During ORI’s webinar, Garrity said the list of entities that can be informed during an investigation is not exhaustive and could include “different offices in the university.” She added that “universities know best who needs to know.” Garrity also pointed out that no disclosure prohibitions apply once the institution makes a finding of misconduct and that the relevant identities must be provided to ORI.

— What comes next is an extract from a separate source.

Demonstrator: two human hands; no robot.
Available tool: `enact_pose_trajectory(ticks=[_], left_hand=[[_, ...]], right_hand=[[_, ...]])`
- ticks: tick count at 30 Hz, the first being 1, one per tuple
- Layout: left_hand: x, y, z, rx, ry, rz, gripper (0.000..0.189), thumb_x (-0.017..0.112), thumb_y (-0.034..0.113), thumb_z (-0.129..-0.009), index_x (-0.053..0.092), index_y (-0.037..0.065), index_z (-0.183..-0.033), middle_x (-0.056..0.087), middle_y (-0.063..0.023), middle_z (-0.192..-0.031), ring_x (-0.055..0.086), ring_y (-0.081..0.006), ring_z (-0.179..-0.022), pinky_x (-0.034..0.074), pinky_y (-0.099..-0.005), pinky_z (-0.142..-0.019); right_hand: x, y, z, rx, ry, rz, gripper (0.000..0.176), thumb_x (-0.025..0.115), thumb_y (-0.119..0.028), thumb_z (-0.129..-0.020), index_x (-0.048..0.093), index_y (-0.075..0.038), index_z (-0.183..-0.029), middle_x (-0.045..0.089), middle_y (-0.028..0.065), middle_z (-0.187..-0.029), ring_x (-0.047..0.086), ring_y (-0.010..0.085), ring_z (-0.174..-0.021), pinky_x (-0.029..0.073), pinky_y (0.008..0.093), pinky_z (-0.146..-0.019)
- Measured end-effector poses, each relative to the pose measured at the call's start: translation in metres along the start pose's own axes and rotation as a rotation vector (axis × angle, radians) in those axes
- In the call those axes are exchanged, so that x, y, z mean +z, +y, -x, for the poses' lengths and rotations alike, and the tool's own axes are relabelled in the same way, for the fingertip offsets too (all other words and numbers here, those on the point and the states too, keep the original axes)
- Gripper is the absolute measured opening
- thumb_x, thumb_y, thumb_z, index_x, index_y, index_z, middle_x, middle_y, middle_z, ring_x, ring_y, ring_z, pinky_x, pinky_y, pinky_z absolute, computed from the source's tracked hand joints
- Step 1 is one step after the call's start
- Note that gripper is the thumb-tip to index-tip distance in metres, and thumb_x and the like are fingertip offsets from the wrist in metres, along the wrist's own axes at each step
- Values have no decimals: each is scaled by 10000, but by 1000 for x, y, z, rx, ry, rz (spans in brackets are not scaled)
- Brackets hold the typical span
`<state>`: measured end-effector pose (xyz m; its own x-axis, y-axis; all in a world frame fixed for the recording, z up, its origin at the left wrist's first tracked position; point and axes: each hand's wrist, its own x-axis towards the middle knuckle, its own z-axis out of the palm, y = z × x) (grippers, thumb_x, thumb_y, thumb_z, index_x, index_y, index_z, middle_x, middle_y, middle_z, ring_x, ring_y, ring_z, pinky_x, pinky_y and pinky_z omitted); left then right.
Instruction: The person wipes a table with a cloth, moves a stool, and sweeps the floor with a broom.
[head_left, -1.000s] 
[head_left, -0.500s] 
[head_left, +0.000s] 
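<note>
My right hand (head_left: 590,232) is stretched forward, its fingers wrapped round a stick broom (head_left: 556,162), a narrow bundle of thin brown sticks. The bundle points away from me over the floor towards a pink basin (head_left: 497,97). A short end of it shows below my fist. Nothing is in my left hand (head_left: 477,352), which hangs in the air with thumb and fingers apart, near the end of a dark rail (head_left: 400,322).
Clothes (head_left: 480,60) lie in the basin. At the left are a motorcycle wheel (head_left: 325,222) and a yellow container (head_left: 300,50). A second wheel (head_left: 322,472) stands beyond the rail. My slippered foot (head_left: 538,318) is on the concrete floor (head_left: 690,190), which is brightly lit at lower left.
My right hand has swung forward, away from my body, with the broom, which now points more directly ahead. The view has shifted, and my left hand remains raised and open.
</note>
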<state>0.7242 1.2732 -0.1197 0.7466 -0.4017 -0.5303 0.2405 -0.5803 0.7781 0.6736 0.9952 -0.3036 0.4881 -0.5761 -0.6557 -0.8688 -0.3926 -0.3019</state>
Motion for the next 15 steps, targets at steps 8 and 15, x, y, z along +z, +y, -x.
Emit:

Bierer said she “wanted to reemphasize” that the names of accused scientists or complainants don’t need to be disclosed when, prior to a finding, a journal is informed that a notice of concern or a correction may be warranted, for example. An investigation report “can take a long time to finalize, and people should not be doing research depending on that data without being alert to” known concerns, she said.
Implementation Questions Remain
When asked by an audience member for a timeline on agency guidance or other resources for implementing the new rule, Garrity said during ORI’s webinar that these “will be available before the end of the year,” adding that a checklist for organizations to use to evaluate their policies and procedures compared to the changes “should be available in the next few weeks.”
Garrity also received a number of questions about how soon institutions could begin following the new rule. She said the new rule could not be implemented in a piecemeal fashion. For example, “you can’t just use the definitions from the 2024 rule; you would have to use the whole rule, and you would have to have a written agreement with the respondent that says, ‘for this case, we’re going to use this rule,’” Garrity said.
However, in response to a questioner who asked, “to the extent the final rule clarifies aspects of the current rule, can institutions take advantage of that?” Garrity said, “That makes perfect sense to me.”
But, due to the nuances associated with the effective and applicable dates of the new rule, Garrity said she would “get a straightforward answer and post it on our website.”
1 Public Health Service Policies on Research Misconduct, 89 Fed. Reg. 76,280 (Sept. 17, 2024), https://bit.ly/4gNKzH1.
2 Theresa Defino, “Penn Calls for Withdrawal of ORI’s Misconduct Proposed Reg; Many Commenters Also Critical,” Report on Research Compliance 21, no. 3 (March 2024), https://bit.ly/3IB2bWC.
3 Theresa Defino, “ORI’s Garrity: Final Rule ‘Walks Delicate Line,’” Report on Research Compliance 21, no. 10 (October 2024).